The Colors of Summer (Brown is the color of mud after a storm) Chapter III – The Final Color



Brown is the color of mud on the pavement during an afternoon shower. Back home where I was born, rainstorms spell unwanted public pools on city roads and pedestrian lanes. Driving a car is as risky as taking a walk. Either the vehicle engine stalls for excessive moisture or we fall upon an open sewerage lid kept that way to reduce further flooding.
Nevertheless, during those times, cable television was non-existing. Video recorded movies were not yet thought of and video games were restricted to a white ball and two parallel white lines burning through a black and white picture tube with a gray screen. When kids declared they were bored, they did not lie. Petty quarrels among siblings were as tumultuous as the afternoon storm.
During those days, it is also common among middle class families to own a piano. Some homes have it as an heirloom, while others have it as a space filler, an elegant chunk of woodcraft and white ivory-coated keys. Since we lived at the center of “Sampaloc”, an old district of Manila, close to the University of Santo Tomas, the piano had a special pedestal. It was not because we wanted to have a stage. It was because flood waters were a common intruder. We cannot allow humidity to enter the piano lest we also run the risk of damaging our auditory faculties. Can you imagine dissonant notes chiming in with bickering kids?
Twice a week, an old bespectacled man came to our house. He walked with a cane on his right hand and donned himself with an attire reminiscent of the Philippine renaissance. Tucked on his left arm was an old brief case stuffed with papers. My mother gave birth to her first child when she was only 19. This gentleman was her piano teacher when she herself was a mere child. And now he teaches me. I see him twice a week. On Mondays and Thursdays, I have an additional task to practice finger dexterity, memorize some pieces and then walk with my “Professor” towards the bus stop. My mom told me that he was more than 75 years old and his wife requested that we walk him to his bus stop lest he ends up in another city.
Fortunately, I enjoyed music. Unfortunately, I disliked the repetitive drills of a Cannon just so to keep my fingers flexible. And I also disliked the idea that I had to memorize the exact placement of notes, the counting of the beats and the silence involved in every measure. I compensated with harmony and simulated embellishments. In other words, I read the basic melody for the G-Cleft side of the piece, the one assigned for the right hand while I improvised everything assigned to the F-Cleft, the one assigned for the left hand.
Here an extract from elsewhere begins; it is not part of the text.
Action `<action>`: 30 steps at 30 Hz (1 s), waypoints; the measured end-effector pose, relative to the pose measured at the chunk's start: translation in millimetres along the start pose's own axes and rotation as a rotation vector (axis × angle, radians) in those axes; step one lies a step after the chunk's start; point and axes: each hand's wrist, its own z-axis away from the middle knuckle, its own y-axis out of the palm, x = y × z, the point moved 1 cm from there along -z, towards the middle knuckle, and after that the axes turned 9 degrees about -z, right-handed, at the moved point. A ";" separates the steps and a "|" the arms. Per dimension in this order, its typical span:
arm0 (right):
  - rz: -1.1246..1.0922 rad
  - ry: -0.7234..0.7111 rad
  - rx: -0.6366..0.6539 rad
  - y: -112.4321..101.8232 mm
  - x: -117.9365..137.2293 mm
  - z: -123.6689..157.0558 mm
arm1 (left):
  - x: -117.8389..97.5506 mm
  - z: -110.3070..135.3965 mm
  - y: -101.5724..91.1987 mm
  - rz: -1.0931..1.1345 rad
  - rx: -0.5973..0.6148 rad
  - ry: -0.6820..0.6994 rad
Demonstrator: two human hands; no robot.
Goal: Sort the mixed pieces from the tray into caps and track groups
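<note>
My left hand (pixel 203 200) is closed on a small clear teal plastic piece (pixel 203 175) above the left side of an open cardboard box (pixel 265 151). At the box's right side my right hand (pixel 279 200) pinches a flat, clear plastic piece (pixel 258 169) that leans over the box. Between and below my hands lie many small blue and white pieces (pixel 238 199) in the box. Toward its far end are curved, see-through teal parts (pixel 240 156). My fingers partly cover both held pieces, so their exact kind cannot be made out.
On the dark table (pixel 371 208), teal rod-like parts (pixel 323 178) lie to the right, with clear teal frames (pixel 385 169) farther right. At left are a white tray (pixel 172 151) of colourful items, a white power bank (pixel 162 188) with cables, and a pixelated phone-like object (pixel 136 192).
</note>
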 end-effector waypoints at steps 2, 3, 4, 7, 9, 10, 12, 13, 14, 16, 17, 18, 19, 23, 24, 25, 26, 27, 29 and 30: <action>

My ability to retain a basic melody made up for my impatience to maintain the accurate execution of a musical composition.
It so happened that my piano “Professor” was an award winning pianist and composer, yet he never bragged of his laurels nor demanded that his students play like him. Most of the time, he only told me to feel what I was playing.
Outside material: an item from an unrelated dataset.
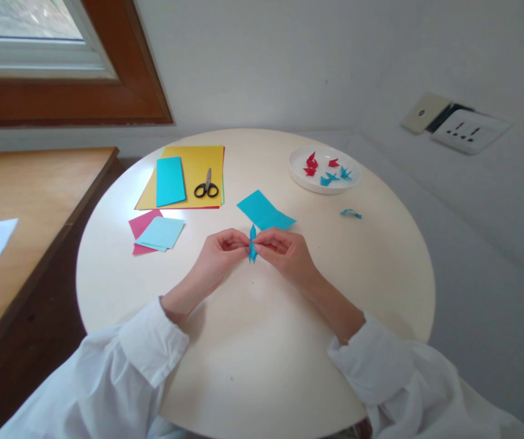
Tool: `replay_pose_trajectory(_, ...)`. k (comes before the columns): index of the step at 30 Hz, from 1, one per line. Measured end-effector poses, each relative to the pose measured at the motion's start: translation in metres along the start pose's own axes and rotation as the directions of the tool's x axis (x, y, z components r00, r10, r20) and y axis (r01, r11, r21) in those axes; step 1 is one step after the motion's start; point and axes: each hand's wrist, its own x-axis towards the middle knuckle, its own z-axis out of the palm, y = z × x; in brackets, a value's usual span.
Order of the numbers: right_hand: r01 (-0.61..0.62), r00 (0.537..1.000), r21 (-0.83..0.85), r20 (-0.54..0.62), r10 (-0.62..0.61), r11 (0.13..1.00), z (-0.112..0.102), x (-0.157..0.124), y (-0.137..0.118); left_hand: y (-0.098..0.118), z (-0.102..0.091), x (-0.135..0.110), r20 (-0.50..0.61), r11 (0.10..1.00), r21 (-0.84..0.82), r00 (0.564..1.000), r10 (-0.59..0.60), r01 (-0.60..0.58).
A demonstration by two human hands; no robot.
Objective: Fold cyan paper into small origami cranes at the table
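Round cream table (289, 341) under window. Left hand (218, 253) and right hand (284, 250) both pinch small blue folded paper figure (252, 244) at table centre, fingertips closed on it. Likely feather-light, creasable, tears easily; best gripped at folded edges.

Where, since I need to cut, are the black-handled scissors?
In the head view, the black-handled scissors lie on the yellow paper sheet, left of centre, beside a blue rectangle.
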Motion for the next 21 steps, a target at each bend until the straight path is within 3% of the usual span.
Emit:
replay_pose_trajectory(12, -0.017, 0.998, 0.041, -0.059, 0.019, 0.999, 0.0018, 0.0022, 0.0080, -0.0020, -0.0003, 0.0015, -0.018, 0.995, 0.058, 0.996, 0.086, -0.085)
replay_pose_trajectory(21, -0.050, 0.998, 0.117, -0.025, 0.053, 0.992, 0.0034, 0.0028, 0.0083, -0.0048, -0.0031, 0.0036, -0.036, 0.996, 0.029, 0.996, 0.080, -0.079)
“If you can feel what you are playing, you can play anything that music would want you to feel”, he always said. Then he continues, “You have missed so many notes. I know you did, but you still played the right music. That is good enough. As long as you give shape to music, you will be able to give shape to other things later”.
He never scolded me, never slapped my hand and never said that I was doing the wrong thing. As time passed, I learned to play better and was able to improvise a certain flow. It was at that moment when I stopped learning music and started enjoying it. “Very good”, my Professor said. “Practice more and soon you will no longer need me.
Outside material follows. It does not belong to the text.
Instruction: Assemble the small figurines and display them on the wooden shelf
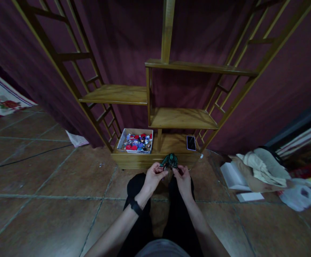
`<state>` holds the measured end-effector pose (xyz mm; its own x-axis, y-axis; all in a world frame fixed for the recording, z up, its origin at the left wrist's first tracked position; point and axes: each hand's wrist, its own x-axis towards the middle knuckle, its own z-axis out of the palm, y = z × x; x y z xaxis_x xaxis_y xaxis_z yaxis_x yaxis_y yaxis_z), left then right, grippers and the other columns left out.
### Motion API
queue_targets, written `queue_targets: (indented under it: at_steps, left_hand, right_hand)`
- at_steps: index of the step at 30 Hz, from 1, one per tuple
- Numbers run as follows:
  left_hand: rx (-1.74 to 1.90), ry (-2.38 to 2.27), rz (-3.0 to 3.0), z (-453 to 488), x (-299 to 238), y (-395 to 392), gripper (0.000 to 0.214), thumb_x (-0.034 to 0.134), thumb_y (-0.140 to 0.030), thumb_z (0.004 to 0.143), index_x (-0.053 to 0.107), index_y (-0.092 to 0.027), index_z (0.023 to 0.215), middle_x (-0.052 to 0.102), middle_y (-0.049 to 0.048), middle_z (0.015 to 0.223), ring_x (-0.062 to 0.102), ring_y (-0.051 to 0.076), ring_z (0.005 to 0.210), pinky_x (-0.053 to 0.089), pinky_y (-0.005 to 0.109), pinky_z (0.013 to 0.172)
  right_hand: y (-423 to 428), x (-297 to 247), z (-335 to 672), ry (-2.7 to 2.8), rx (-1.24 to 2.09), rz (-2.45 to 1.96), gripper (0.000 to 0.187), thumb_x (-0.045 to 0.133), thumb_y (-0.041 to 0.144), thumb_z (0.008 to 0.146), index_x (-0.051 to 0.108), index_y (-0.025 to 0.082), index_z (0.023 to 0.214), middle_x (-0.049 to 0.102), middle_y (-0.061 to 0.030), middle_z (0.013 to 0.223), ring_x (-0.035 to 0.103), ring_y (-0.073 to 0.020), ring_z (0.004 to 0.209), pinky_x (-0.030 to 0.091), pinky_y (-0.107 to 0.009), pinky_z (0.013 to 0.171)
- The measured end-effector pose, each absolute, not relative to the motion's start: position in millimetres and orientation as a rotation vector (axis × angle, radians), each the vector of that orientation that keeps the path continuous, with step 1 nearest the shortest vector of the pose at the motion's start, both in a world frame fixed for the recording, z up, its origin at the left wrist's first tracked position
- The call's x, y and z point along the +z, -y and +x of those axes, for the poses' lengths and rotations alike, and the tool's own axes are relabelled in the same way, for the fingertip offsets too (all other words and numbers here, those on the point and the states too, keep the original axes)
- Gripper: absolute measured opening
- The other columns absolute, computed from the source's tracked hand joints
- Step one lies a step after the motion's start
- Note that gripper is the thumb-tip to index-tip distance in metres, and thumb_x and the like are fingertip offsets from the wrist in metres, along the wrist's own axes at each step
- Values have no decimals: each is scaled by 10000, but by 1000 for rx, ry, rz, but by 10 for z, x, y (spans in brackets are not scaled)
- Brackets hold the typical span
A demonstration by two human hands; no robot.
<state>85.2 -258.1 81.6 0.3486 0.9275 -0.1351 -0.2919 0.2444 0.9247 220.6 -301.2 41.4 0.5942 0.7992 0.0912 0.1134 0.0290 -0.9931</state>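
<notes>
A small dark green toy figure [171, 160] is held between both my hands, just in front of the low base of a wooden shelf unit [155, 157]. My left hand [154, 175] pinches its left side, and my right hand [182, 177] grips its right side. On the bottom shelf to the left stands a white box [136, 141] filled with several small colourful figures. A phone [190, 142] lies flat on the bottom shelf to the right. My legs in dark trousers are below my hands.
The shelf's upper boards [183, 118] hold nothing. A dark red curtain hangs behind. At the right on the tiled floor lie an open white box [233, 175], crumpled cloth [259, 164] and a plastic bag [298, 197]. A paper sheet [76, 139] lies at the left.
</notes>
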Motion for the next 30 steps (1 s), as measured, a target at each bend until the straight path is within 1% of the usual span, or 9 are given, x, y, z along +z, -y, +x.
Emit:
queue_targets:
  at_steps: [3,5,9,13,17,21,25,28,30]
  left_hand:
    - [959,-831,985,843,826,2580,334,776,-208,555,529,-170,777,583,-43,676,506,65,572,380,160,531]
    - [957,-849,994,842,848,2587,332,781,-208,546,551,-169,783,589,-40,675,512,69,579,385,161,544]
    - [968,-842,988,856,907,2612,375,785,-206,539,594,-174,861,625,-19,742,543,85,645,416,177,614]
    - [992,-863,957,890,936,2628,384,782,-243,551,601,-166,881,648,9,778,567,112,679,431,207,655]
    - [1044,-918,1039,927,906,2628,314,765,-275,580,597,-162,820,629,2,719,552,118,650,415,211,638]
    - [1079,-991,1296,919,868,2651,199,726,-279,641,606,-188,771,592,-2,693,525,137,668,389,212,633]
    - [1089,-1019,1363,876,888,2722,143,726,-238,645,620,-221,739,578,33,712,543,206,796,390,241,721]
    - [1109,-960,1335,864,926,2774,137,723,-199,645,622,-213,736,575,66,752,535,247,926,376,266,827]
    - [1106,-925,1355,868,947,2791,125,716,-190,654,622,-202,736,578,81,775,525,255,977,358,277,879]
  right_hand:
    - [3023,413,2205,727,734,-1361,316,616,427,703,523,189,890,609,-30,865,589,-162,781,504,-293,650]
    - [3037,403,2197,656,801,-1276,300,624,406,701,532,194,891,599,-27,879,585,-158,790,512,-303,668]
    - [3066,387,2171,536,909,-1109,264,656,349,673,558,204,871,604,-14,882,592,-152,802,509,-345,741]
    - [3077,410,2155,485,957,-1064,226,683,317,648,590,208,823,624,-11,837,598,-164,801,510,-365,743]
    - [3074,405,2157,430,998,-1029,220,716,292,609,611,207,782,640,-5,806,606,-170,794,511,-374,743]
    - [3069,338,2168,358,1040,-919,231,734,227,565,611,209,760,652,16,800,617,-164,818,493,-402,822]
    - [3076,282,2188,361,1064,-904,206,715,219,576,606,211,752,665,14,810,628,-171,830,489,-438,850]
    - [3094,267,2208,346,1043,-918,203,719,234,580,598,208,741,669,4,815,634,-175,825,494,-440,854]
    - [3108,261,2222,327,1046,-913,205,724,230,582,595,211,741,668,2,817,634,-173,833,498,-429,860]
One day, instead of just walking with him to his bus stop, he asked my mom if I could ride with him all the way back to Sta. Mesa, another district of Manila where he lived. He said he was not feeling quite well. I obliged. I was about to go to College and I knew that I could not continue with my piano lessons. Riding with him was a small act of gratitude for the patience and the kindness that he showed a non-conforming pupil.
“When you grow up, it does not matter if you marry a woman who looks like a horse”. And then he started to talk to other ladies in the bus. “We are growing older, are we not?” He joked with the other ladies and they all smile courteously. “When I reach my stop, my time chatting with all of you lovely ladies will be over. Maybe I can see you again”.
The bus happened to stop right in front of his house. We descended, walked towards his house and entered his home where I met his wife. “Oh kumusta hijo? So you are the favorite student he was talking about. He told me last night that you would be coming over to visit me. I am glad you did. Sit, sit and eat”, she said.
So we all sat down, shared some small talk, until I had to say good-bye and thanked them for their generous hospitality. “College will start next week, right? Your Professor said you might no longer have time for piano lessons”. “Oh no,” I said. “There are still so many things that I need to learn”. The Professor was just there, quietly listening to our conversation.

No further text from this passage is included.